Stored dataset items
============================================================

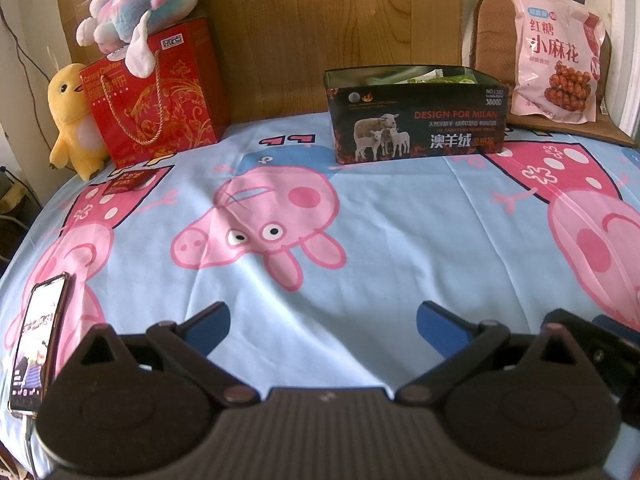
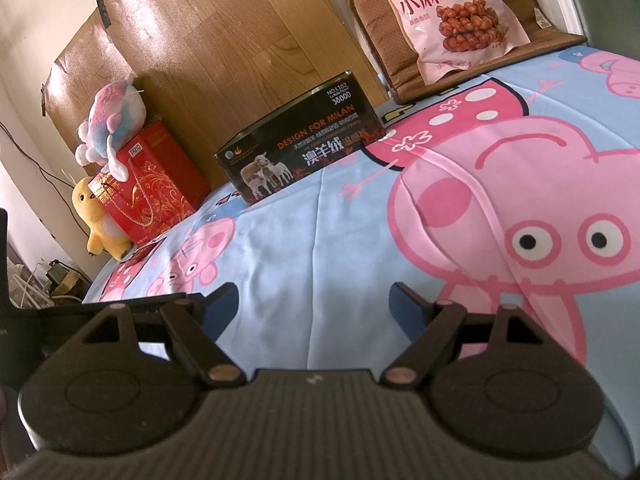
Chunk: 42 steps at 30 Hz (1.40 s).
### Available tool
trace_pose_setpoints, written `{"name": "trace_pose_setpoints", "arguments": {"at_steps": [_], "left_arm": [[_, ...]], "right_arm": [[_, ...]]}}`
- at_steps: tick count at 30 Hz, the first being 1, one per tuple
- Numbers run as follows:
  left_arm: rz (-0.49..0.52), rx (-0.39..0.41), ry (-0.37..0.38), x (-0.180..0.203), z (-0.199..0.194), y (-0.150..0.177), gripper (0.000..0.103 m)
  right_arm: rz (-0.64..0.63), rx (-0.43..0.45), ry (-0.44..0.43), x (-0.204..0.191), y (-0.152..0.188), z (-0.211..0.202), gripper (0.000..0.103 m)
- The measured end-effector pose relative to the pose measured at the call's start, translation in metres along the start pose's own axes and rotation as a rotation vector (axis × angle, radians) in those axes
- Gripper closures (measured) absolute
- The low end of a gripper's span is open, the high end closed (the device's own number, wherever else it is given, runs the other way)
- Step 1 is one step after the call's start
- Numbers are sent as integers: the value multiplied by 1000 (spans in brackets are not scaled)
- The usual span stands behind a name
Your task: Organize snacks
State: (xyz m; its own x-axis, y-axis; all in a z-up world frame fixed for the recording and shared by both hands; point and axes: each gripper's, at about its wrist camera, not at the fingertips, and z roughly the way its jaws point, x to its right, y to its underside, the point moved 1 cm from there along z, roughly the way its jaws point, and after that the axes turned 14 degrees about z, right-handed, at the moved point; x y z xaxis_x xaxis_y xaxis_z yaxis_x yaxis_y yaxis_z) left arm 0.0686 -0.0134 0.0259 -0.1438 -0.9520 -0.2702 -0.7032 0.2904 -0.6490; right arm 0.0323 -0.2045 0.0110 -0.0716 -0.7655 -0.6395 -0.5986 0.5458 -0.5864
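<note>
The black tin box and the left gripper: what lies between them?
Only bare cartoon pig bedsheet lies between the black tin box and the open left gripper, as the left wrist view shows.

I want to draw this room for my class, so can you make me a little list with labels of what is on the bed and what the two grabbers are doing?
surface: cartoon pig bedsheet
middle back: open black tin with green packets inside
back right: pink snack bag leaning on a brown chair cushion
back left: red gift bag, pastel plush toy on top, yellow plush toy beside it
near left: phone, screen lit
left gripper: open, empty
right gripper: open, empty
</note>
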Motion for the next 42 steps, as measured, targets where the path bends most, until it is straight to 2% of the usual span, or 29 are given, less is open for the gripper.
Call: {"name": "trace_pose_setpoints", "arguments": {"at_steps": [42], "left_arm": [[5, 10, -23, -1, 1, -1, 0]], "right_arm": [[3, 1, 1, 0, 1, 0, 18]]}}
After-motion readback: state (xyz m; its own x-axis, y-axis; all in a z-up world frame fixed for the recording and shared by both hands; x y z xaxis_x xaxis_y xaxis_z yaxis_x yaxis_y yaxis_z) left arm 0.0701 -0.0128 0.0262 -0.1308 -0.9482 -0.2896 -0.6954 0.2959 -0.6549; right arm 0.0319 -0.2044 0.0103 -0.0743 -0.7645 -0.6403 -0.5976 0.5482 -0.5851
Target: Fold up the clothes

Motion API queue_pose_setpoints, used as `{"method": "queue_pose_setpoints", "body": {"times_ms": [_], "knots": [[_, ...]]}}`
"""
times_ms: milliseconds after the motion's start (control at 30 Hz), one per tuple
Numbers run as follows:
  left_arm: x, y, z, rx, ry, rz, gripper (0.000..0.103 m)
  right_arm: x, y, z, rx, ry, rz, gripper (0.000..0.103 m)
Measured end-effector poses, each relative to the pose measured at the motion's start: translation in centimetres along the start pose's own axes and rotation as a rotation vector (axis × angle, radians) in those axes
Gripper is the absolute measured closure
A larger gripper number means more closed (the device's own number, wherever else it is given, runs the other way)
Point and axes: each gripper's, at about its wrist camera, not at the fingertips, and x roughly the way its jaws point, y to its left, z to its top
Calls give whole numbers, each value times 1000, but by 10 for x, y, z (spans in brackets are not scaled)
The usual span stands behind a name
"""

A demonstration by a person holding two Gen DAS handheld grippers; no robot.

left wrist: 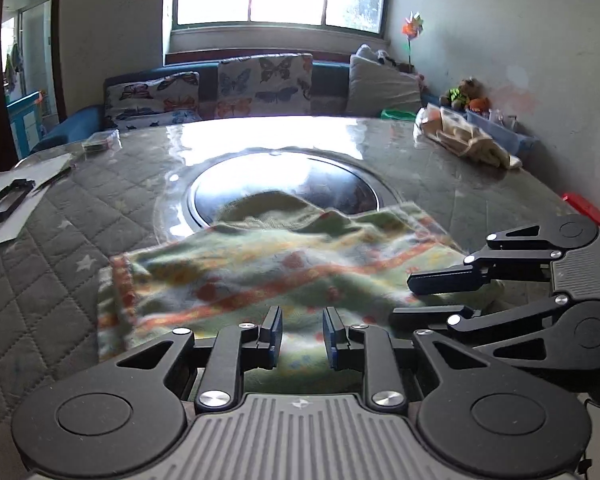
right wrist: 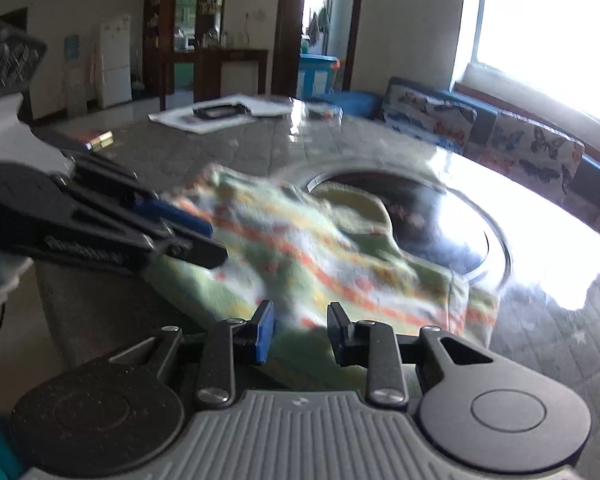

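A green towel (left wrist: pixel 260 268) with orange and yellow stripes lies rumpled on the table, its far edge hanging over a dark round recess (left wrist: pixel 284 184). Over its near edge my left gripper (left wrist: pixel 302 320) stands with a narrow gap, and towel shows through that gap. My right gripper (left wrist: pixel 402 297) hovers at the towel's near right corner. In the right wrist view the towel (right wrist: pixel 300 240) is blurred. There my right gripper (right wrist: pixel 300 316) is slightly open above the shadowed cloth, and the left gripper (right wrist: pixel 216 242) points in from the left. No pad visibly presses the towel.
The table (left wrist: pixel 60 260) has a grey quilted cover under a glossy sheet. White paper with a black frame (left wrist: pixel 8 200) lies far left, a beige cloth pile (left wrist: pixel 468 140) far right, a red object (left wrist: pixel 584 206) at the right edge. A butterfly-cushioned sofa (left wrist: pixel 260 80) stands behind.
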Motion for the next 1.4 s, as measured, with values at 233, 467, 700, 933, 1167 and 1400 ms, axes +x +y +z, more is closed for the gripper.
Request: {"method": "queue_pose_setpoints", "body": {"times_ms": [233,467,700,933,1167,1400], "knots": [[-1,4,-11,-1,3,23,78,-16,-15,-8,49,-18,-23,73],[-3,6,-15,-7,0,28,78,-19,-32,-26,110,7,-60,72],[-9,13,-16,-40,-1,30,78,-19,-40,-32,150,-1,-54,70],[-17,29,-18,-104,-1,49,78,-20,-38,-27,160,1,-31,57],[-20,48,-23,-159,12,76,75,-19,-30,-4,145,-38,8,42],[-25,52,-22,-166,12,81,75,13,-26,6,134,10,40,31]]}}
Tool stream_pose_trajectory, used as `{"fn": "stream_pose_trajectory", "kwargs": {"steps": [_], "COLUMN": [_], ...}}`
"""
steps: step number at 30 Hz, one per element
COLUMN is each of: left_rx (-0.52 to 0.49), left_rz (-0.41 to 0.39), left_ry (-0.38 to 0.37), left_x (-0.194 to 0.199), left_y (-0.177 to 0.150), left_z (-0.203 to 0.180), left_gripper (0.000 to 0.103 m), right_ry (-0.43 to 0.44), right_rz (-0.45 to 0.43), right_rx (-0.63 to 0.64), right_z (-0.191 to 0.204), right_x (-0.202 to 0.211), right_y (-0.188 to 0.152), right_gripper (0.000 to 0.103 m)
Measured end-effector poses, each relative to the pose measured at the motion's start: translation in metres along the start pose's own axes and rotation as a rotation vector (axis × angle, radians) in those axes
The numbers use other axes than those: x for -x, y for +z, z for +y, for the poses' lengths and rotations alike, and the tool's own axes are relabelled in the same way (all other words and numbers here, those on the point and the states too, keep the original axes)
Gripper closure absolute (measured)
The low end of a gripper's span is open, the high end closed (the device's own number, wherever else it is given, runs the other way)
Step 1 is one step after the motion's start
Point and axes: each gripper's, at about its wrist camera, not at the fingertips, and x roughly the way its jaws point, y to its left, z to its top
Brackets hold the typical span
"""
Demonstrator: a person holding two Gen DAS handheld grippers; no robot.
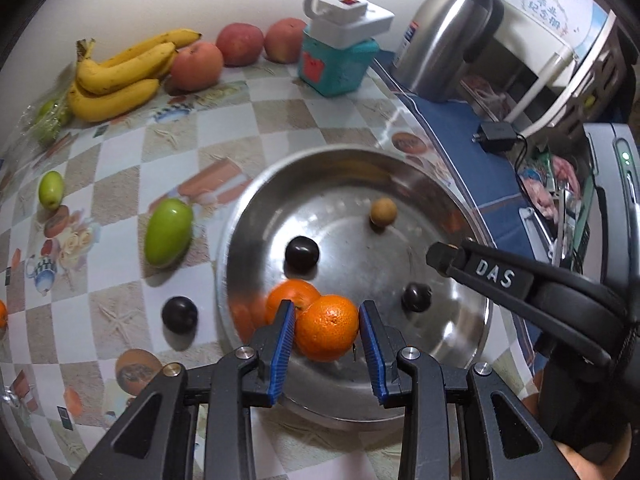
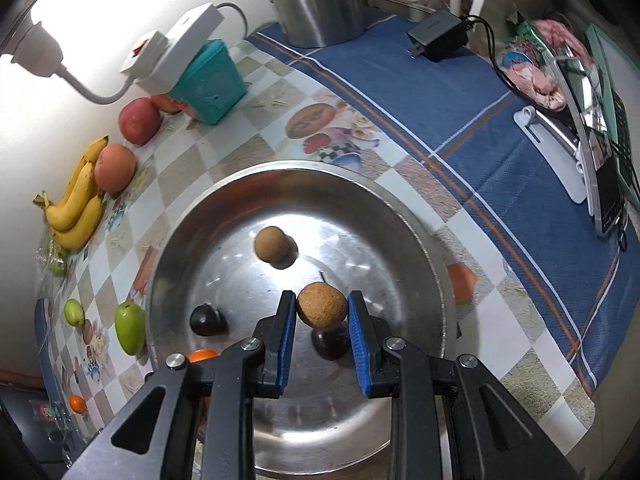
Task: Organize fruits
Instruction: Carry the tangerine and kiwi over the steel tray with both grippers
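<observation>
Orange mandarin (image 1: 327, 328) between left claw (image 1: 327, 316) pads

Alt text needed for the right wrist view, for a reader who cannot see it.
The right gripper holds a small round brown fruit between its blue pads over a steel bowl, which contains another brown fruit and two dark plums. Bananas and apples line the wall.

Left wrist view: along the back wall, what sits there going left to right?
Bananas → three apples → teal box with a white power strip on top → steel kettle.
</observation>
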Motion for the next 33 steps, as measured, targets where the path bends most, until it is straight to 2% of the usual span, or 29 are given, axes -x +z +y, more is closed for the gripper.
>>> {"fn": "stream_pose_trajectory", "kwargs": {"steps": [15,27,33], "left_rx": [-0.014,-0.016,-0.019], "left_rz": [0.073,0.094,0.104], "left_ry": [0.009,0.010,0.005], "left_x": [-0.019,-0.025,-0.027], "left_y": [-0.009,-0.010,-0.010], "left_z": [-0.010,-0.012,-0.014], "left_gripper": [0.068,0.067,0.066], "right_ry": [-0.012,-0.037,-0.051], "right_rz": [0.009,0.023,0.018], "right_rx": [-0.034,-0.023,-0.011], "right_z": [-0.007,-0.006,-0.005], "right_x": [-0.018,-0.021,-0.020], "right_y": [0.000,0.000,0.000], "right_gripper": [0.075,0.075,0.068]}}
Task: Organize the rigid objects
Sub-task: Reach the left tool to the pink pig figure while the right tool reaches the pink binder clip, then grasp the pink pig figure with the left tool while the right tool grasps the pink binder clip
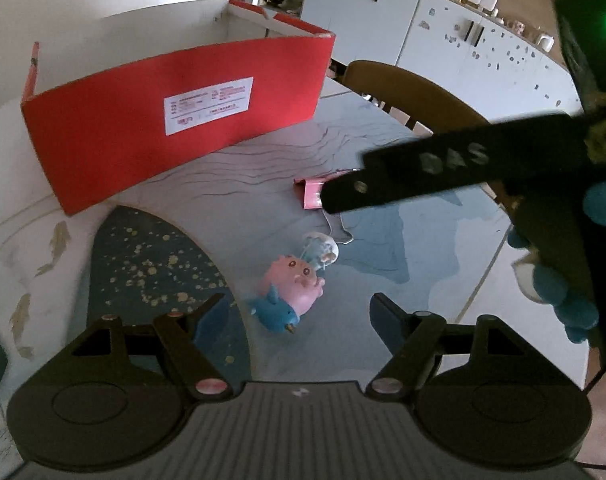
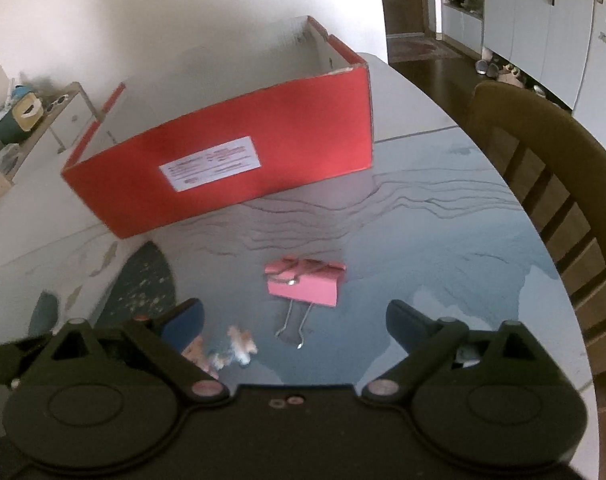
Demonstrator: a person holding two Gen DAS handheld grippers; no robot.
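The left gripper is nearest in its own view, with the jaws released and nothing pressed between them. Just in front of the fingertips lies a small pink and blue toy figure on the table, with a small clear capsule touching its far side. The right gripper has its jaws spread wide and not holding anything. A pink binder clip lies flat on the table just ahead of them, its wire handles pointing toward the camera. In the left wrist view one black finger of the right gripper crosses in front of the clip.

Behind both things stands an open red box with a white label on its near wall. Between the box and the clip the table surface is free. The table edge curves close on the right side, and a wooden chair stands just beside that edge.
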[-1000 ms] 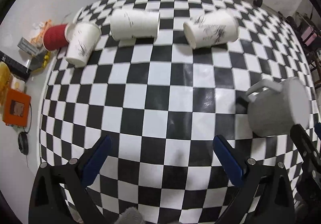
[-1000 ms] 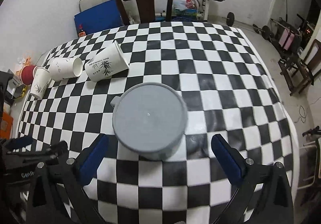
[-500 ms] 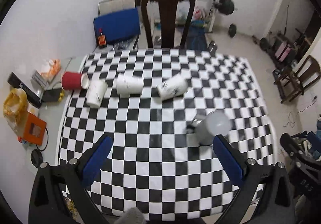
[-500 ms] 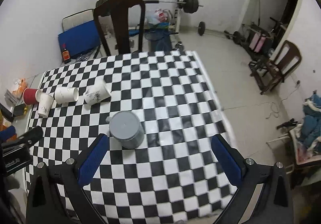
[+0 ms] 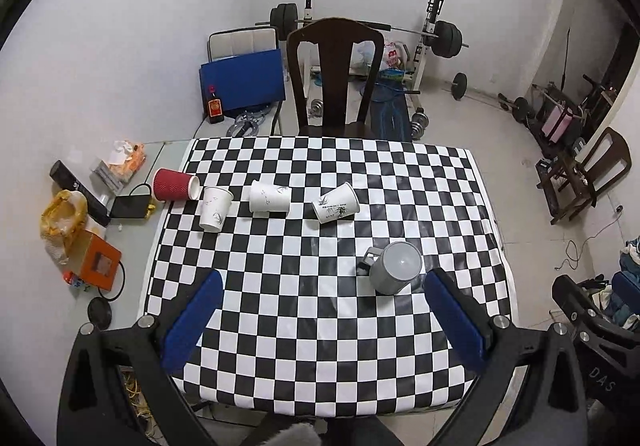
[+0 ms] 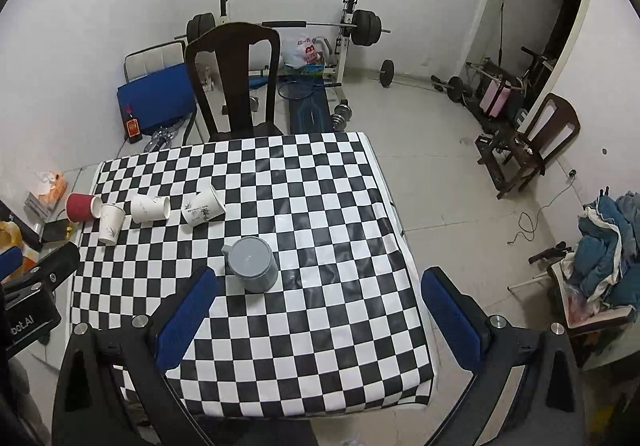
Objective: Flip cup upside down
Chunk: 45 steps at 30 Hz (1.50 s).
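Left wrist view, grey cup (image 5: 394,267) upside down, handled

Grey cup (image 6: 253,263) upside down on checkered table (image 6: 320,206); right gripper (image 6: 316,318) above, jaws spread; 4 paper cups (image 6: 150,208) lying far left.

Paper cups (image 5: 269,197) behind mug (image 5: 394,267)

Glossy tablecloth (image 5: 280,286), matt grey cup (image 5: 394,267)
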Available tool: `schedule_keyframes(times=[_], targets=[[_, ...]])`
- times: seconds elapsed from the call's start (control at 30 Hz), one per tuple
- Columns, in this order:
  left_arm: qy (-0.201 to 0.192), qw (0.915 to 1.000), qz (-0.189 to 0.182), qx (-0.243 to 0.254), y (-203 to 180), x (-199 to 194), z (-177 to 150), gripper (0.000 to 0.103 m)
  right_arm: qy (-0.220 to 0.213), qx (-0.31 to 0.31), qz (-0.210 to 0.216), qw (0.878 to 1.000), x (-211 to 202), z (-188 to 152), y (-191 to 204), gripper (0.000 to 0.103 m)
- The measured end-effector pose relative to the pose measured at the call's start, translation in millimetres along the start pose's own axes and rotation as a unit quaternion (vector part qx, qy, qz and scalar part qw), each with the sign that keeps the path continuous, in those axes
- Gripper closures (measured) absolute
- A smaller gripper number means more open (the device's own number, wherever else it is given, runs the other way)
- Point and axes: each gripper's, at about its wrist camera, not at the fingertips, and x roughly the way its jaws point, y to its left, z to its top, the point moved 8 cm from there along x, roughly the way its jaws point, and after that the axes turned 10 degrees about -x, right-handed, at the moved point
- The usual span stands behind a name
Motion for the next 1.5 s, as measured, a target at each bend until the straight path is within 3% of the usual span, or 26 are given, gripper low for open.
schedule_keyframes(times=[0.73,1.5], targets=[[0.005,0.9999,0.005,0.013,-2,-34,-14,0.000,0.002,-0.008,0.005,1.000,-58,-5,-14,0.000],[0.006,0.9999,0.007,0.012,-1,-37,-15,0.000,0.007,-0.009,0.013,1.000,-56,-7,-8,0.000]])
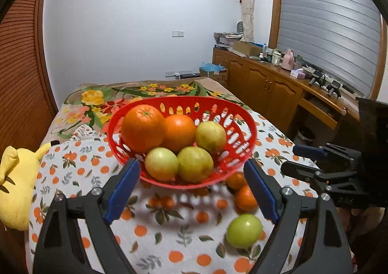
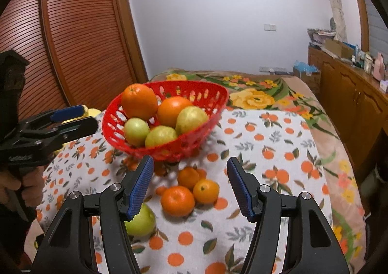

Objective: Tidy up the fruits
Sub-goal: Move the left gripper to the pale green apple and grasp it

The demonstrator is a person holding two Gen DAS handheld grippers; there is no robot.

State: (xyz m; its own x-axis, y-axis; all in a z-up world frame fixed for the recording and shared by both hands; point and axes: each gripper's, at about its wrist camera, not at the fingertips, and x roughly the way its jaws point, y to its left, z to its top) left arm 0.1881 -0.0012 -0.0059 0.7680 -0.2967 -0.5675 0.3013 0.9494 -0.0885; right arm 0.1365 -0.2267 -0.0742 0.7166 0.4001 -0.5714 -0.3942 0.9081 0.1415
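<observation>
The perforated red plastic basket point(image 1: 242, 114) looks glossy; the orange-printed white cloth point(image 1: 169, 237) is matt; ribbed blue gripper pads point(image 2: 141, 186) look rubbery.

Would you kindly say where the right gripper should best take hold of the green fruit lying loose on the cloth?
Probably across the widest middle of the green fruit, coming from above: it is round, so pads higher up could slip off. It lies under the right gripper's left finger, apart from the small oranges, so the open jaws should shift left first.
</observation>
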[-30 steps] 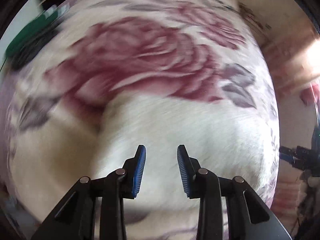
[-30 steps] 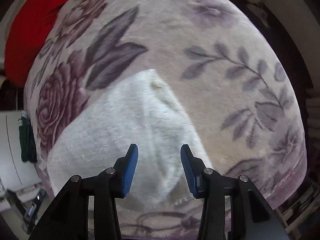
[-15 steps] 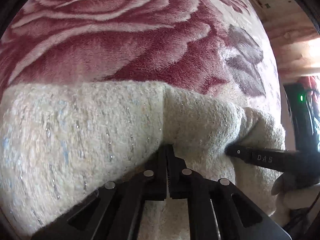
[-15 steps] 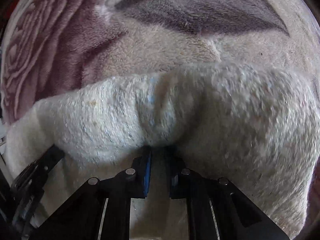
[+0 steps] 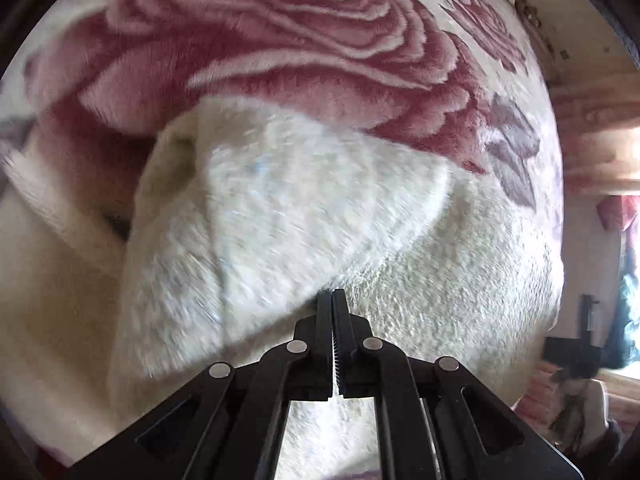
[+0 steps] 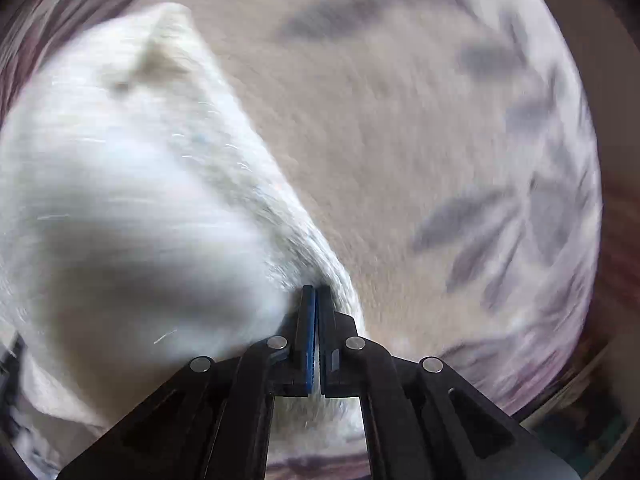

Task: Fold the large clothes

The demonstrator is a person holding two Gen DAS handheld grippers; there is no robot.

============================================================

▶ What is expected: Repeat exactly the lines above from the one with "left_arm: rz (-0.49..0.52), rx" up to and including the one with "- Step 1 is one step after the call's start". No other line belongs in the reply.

▶ Output for this task:
  left_arm: rz (-0.49..0.52), rx (-0.39..0.41), ry (-0.37..0.38), x (-0.180..0.203), z (-0.199..0.194), y (-0.150..0.177), gripper (0.000..0.103 m)
  right_arm: rz (-0.64..0.63), rx (-0.43..0.45), ry (-0.44..0.43), x (-0.204..0.191), y (-0.152..0.188), z (-0.211..0.202), gripper (0.000..0.103 m)
- The measured end-effector pose relative to the pose measured at the call's start, translation in metres along the start pose's own axes and rotation as a rotation vector (axis × angle, radians) in those axes
- Gripper closures (measured) absolute
- The low end of a gripper's span is open, the high end closed (the device's own number, wherever else it is given, runs the other way)
- Step 1 is one step after the call's start

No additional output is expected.